Plusieurs types anatomiques peuvent être rencontrés :
- Une implantation simple en aval du sphincter (Photo 3), le plus souvent très proche de celui-ci. Cette position “à cheval” peut expliquer une incontinence intermittente en fonction du degré de réplétion vésicale ;
- Une ouverture pariétale d’un canal intra-mural (Photo 4). Ces ouvertures de taille souvent inférieure à quelques millimètres doivent être recherchées et localisées avec précision : lors de la correction chirurgicale, après transposition, le canal intra-mural doit être ligaturé en amont de toute communication pour éviter une persistance de l’incontinence (les communications peuvent être multiples, vésicales et urétrales, et former un shunt) ;
- Un canal intra-mural (Photos 5 A et 5B). Leur abouchement est souvent très distal dans l’urètre ; sa visualisation permet d’estimer l’épaisseur de la paroi.
Examen si possible du (ou des) uretère(s)
L’optique est enfin introduite dans l’uretère (Photo 6) afin de confirmer l’absence de communication proximale avec la vessie et d’estimer son éventuelle dilatation (méga-uretère) en vue de sa future transposition. Un prélèvement d’urine in situ peut enfin être pratiqué afin d’identifier une pyélonéphrite unilatérale.
L’ensemble des informations obtenues par l’examen endoscopique permettra au chirurgien de planifier son intervention 1.

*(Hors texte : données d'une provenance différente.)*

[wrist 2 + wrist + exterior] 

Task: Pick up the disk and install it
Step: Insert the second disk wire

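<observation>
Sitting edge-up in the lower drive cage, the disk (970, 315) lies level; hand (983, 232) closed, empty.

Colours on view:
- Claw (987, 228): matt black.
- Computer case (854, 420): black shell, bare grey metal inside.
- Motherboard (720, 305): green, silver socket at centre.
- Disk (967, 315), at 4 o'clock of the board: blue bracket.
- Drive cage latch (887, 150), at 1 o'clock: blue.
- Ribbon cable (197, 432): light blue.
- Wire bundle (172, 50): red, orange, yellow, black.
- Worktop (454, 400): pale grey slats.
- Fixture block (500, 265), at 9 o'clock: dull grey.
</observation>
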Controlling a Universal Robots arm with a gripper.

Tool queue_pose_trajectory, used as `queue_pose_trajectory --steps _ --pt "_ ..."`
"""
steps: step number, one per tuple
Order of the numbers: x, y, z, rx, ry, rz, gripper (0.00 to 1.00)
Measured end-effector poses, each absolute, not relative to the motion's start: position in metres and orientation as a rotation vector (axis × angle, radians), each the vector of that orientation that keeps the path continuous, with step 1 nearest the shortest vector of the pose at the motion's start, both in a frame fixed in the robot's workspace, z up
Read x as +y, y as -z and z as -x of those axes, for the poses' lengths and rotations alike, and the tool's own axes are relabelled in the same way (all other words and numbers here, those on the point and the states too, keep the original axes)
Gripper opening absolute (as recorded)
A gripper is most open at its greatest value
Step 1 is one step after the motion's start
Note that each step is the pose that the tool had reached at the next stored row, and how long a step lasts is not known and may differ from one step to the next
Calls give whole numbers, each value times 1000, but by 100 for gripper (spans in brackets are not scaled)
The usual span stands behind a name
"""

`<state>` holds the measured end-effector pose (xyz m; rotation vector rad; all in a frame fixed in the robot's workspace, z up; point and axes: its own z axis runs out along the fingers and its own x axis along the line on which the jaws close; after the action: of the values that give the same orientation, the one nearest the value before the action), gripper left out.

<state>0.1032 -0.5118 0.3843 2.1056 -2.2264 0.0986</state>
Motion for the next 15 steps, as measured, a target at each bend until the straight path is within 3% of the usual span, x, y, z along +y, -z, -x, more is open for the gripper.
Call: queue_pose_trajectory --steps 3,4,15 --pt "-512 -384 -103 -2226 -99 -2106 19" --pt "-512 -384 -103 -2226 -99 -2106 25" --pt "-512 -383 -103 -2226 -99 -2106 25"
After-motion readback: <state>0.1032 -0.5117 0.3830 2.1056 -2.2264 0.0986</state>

Les principes usuels de la correction chirurgicale consistent en la section du (ou des) uretère(s) juste en amont de leur abouchement ectopique, afin de les transposer dans la vessie.

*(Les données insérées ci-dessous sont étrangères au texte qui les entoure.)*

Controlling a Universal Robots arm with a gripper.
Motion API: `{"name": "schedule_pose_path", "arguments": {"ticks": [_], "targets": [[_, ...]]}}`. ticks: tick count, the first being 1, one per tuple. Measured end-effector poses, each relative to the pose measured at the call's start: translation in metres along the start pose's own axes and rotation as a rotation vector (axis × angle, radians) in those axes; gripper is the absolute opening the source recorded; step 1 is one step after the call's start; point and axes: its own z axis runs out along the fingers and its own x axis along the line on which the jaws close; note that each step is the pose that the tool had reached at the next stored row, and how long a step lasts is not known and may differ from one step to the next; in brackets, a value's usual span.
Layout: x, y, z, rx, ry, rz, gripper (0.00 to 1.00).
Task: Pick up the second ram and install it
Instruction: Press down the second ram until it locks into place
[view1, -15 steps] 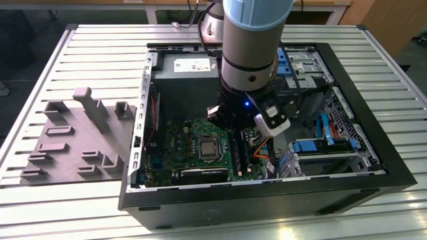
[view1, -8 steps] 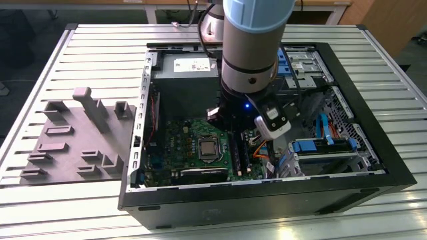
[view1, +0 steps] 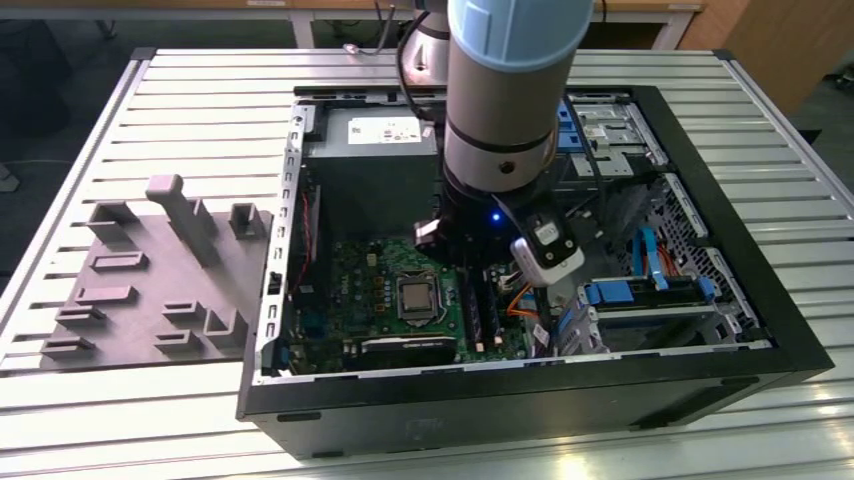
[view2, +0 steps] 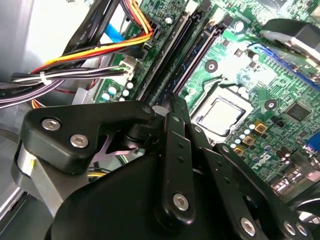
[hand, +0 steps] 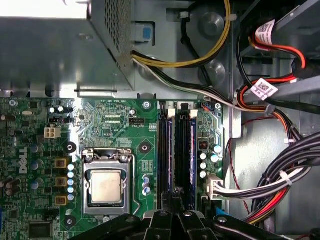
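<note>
Handling here is a matter of care rather than strength. By my judgement the second ram (hand: 170, 155) is light, stiff and thin, with chips and contacts that would not forgive twisting or a skewed push. The safe hold is on its long upper edge or short ends, flat faces between the pads, with force kept straight down the slot. It appears edge-on in both wrist views as a long, narrow dark strip with a bluish sheen along its side. It stands upright in one of the black memory slots (hand: 180, 150) on the green motherboard (hand: 115, 120), just beside the socketed processor (hand: 106, 186). I cannot tell whether it is fully seated, nor make out its label. The gripper (hand: 175, 200) sits directly over the near end of that row of slots. In the second wrist view, the gripper (view2: 172, 102) has its fingers (view2: 170, 130) drawn close together with no gap showing. The linkage hides whether they pinch the stick's edge or merely bear on it. In the exterior view the arm (view1: 501, 100) reaches down into the open computer case (view1: 534, 400), which lies on the slatted worktop (view1: 160, 80). The grey fixture block (view1: 147, 280), towards the exterior view's left, carries no memory stick that I can see.
</note>
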Motion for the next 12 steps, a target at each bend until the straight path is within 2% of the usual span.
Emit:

Mais cette seule transposition est insuffisante à maîtriser l’incontinence si elle n’est pas associée à la ligature ou à une ablation du canal intra-mural et à la fermeture d’éventuels shunts 5.
L’endoscopie a également ouvert la voie depuis quelques années 2 à une correction de l’anomalie morphologique par les voies urinaires sans nécessiter une laparotomie.
L’utilisation d’une fibre laser introduite dans le canal opérateur permet la section de la paroi séparant l’uretère intramural et l’urètre jusque dans la lumière vésicale.